К концу поездки Томас вообще выглядел разочарованным. Задуманное им не получалось. Литературный проект, на который было выкинуто столько денег, валился; участники его, вместо того чтобы сдружиться, ругались, объединенная Европа распадалась на людей и страны с их мелкими и крупными страстями и обидами, комплексами, болями, бедами и взаимной глухотой, нежеланием друг друга понять и услышать. И Запад все больше делался Западом, а Восток Востоком. И всем уже хотелось домой.
А сам Минск показался мне печальным, хотя и очень красивым городом. На его широких, опрятных улицах было странно малолюдно, повсюду видна была бедность, где-то на центральной площади митинговал Лукашенко, и казалось, что мы отъехали не на запад, а далеко на восток от Москвы.

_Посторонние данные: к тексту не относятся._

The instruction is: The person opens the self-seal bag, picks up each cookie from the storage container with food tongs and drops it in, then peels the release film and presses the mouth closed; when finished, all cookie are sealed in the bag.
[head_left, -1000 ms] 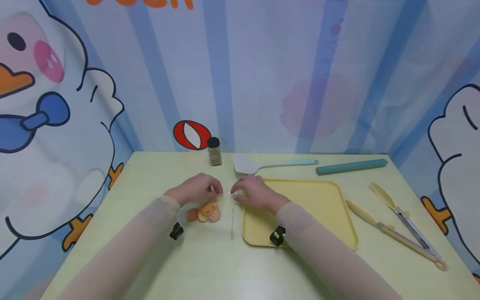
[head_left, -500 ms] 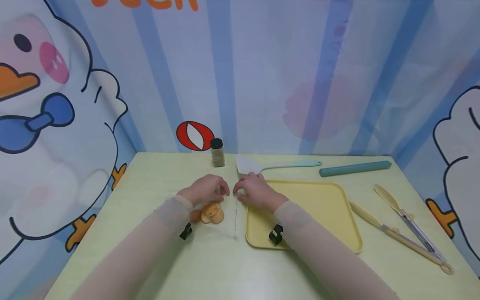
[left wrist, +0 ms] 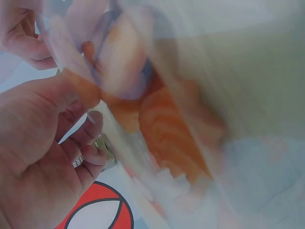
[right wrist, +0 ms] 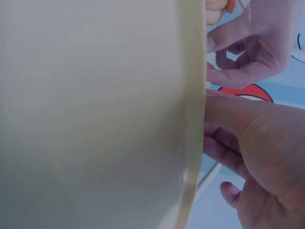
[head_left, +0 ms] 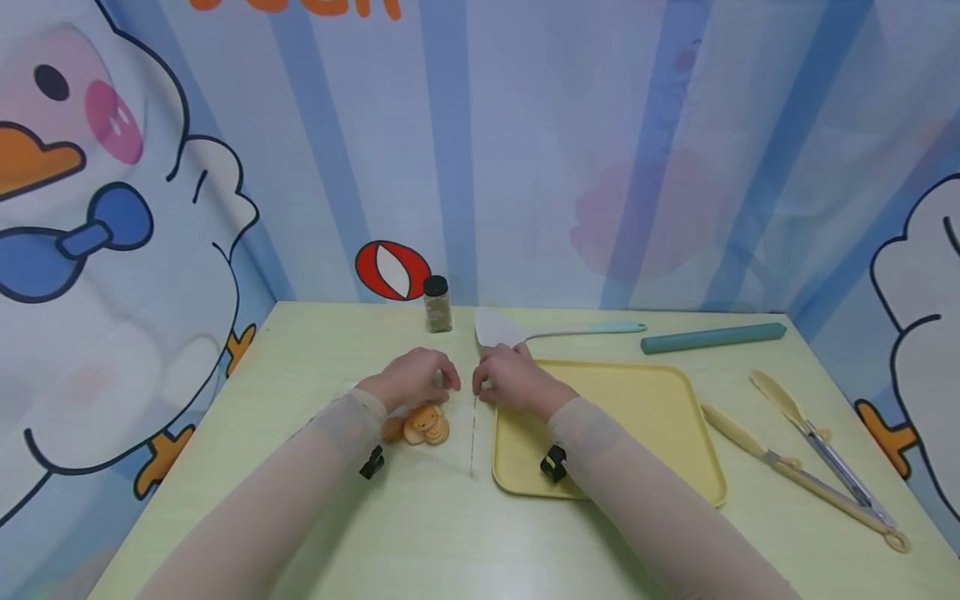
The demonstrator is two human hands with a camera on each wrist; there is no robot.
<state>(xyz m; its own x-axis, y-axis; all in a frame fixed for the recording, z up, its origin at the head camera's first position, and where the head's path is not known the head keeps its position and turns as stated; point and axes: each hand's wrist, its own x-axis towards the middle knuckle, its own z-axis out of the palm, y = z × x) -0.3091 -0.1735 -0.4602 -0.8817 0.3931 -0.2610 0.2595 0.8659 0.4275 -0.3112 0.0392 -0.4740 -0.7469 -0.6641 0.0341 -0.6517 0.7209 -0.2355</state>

Перед отъездом из Минска ко мне подошел киевский публицист Мыкола Рябчук. Я не могу точно воспроизвести его слова, но смысл их был такой: ты русский националист, я украинский, и мы с тобой понимаем друг друга. Жаль, что нам приходится воевать.
Что я мог ему на это сказать? Я не считал себя националистом. И как к врагу к нему не относился и, что он против меня и моей страны имел, не понимал. Когда накануне его молоденький товарищ, которого спустили на нас, как собаку, припадочно кричал, потряхивая редкой бородкой: сегодня вы бомбите Грозный, а завтра станете бомбить Киев! — я видел по глазам Мыколы, что он не верит в то, что тот говорит.
— Так в чем же дело?
— Я знаю ваш язык, вы мой — нет, — выдохнул Мыкола самую страшную свою обиду.
Я неубедительно возразил про карпатскую экспедицию, куда ездил в студенческие годы и где записывал сказания старух, про свою любовь к Киеву, Почаевской Лавре, Львову и Манявскому скиту. Только тогда я догадался, что мучило украинцев, — их страх за свой язык. Но почему у них не было иного способа утверждать себя и свою мову, как только топтать Россию, в моей голове не укладывалось.
В Варшаве, в старом доме на площади с сиреной, я писал обращение ко всему составу по поводу украинского демарша и думал о том, как далеко все это от Лиссабона с расхаживающим по мраморному полу павлином, от Толедо и французских замков с вином. Кто бы знал, что все так печально закончится и под конец вспыхнет тяжелый спор славян между собою! Должно быть, написанное мной подействовало, потому что статуса официального документа украинская бумага не получила и печатать ее в частном порядке ни одна серьезная газета не решилась. Все, что братья-славяне проделали, бегая по вагонам, оказалось таким же бессмысленным, как подпись двенадцатилетнего школьника под письмом генералиссимусу Франко. И все же на душе у меня было скверно, и из этой истории я вынес для себя, что для политики не гожусь. Трое первых дозвонившихся в Союз писателей, наверное, справились бы с этим путешествием гораздо успешней.
Я был благодарен судьбе за шесть тысяч километров железнодорожных путей и семнадцать городов, за сырую луну над Лиссабоном, сыр в винном замке под Бордо и теплую ночь в Мадриде. За латышских детей, поющих песни над Даугавой, и литовский замок Тракай. За встречу с русским писателем Андреем Лебедевым в Париже, за Таллин, Мюнстер, Берлин, которых с тех пор я не видел и Бог знает, увижу ли. Жалел я лишь, что так и не прочитал и не прочту ни одной книги светловолосой датчанки Лотты, потому что выучить ее язык гораздо труднее, чем полюбить похожую на свечечку украинскую букву ї и напоминающую серпик луны є.